◆ Brief ◆
Leave out the images and return all the data word for word.

Segment Start: Information supplied

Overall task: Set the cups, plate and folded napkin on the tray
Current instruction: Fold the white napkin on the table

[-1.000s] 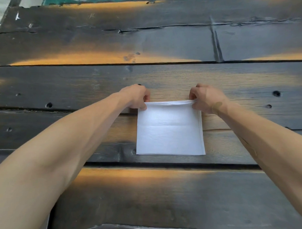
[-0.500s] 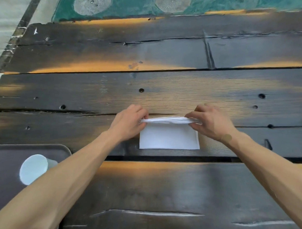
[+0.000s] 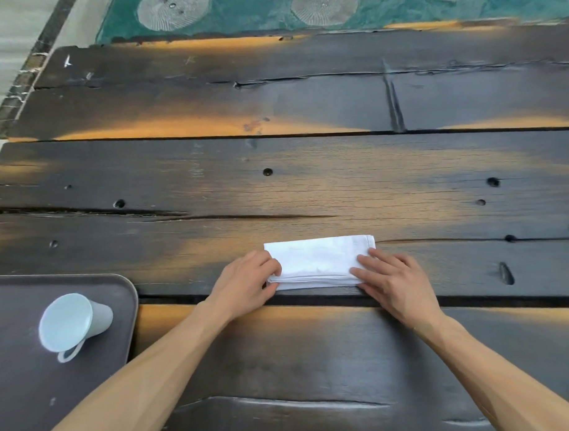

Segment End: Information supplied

◆ Answer box ◆
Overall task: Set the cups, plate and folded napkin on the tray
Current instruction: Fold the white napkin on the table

[-1.000s] 
[-0.500s] 
[+0.000s] 

The response is finished.